Intro: Our report is based on a sample of 12 listed banks, totaling 8 billion Tnd in Market Cap (approx. 2.5bn USD) accounting for 34.3% of the entire Tunis Stock Exchange’s market cap. In terms of deposits, the sample captures 78.3bn Tnd of total deposits, 77.2bn of total loans, 5.5bn Tnd of Net Banking Income (approx. 1.8bn USD), 1199 million Tnd of aggregate net profit (Approx 364 million USD) average free float at 33.2%, PE ratio 6.2x forward and average Price to Book at 0.8x
The Tunisian banks are braced to close the year 2022 with deposits at a record high benefiting from the central bank’s non-conventional measures (although the economy is still in a bad shape and the pandemic effect is still in mind). As for loans’ growth, it is a different story. The lending activity continued to slow down on the back of different factors some of them are internal some others are external to the system.
By Net Banking Income, the Tunisian banks have reported, and outstanding performance lifted by the rise of commissions as a percentage of NBI and by the rise in “Other revenues”. On the “commissions” side, it should be reminded that the central bank has imposed a number of reduced commissions to help the Tunisian businesses, but also the retail clients to address the pandemic crisis. Once the restriction was lifted, the banks were back to business and the commission growth was thus a catch up from the past. “Other revenues” are mostly the spread that the banks are benefiting from the intermediation activity between the cost of money and the interest they charge to the government when the latter was issuing a massive amount of money in the Gvt Bonds market creating a crowding-out effect that put a huge pressure on Interests. “Other revenues” are also revenues from the dealing room which benefited from the surge in foreign trade after Covid.

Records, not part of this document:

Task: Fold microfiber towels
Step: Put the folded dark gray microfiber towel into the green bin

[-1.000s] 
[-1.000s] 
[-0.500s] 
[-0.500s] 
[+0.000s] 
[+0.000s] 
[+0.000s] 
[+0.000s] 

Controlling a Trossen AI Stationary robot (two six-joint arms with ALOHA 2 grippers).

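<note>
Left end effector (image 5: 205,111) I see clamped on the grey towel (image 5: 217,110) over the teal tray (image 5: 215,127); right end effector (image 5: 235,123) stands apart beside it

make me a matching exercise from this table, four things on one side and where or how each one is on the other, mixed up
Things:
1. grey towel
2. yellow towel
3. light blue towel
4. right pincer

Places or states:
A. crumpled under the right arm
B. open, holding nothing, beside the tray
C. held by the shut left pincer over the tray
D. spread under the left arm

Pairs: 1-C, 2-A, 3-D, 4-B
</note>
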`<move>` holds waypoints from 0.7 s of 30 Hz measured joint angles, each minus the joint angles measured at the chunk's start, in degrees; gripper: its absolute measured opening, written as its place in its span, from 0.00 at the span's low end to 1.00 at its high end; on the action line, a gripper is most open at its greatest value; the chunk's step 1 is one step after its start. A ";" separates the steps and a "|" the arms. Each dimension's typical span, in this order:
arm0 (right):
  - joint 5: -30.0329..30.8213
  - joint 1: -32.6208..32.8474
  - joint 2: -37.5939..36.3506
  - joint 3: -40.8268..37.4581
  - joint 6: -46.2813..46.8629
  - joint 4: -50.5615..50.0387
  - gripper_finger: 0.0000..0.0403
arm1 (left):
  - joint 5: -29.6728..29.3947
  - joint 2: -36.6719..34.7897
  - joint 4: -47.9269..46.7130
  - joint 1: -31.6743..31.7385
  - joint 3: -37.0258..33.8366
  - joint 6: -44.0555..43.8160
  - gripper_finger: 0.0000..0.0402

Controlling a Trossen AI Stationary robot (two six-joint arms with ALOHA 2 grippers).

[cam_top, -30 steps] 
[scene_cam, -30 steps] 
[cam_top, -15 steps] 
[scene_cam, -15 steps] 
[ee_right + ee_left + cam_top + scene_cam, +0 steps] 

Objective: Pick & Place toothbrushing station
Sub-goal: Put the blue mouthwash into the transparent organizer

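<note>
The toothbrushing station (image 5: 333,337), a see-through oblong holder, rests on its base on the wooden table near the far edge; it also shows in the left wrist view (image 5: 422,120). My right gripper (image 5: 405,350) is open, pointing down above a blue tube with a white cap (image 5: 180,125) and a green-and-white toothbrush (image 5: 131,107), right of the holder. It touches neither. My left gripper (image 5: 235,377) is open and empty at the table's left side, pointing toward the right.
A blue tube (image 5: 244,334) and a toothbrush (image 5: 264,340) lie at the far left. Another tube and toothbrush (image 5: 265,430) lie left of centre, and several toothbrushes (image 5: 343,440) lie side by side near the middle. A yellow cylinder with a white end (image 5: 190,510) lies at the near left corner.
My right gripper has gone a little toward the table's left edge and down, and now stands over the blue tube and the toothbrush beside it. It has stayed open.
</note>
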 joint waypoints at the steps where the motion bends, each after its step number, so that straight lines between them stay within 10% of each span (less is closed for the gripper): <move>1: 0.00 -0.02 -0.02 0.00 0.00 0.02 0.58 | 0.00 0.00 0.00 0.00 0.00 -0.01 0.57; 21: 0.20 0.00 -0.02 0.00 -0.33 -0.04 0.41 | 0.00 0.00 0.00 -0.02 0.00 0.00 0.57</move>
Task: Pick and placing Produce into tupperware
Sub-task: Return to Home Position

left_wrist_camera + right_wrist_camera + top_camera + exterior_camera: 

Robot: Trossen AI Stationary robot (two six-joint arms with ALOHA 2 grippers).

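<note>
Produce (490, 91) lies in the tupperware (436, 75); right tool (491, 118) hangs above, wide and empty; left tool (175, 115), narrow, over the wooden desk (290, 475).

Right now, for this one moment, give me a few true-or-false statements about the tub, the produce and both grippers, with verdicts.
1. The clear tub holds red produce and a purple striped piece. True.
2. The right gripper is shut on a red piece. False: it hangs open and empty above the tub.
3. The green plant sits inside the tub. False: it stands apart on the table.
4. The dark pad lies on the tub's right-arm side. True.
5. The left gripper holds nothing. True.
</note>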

On the productivity level, all the banks have reported worse numbers than the previous year despite the overall rise in Net Banking Income. Most of the rise in the cost to income ratio derives from salary packages swelling year on year when the overall operating charges were also swelling. The rise in salary packages is linked to the deal between the unions and the private sector signed in July 2021 whereby the banks’ personnel were entitled for a salary increase and the early retirement packages were also rising following the change in the way the banks were calculating the early retirement allowance. As for the rise in overall operating charges, these are linked to the banks’ contribution to BDGF (Bank Deposits Guarantee Fund), a margin call which followed the banks’ efforts to collect deposits.
Asset quality stayed the same despite the negative expectations on covid-19 effect. It should be reminded here that the Central Bank came with a circular on a moratorium on loan repayments during the covid year (2020) which helped the banks keep more or less the same delinquency rate. At the same time, the central bank has eased the collective provisions on general risks which enabled the bank to reduce their allocations to the collective provisions.
Capital Adequacy ratio has also benefited from the central bank’s instruction to freeze dividends distribution during the covid year. Add to that, the smaller collective provisions which boosted the banks’ earnings, ultimately strengthening their equity base.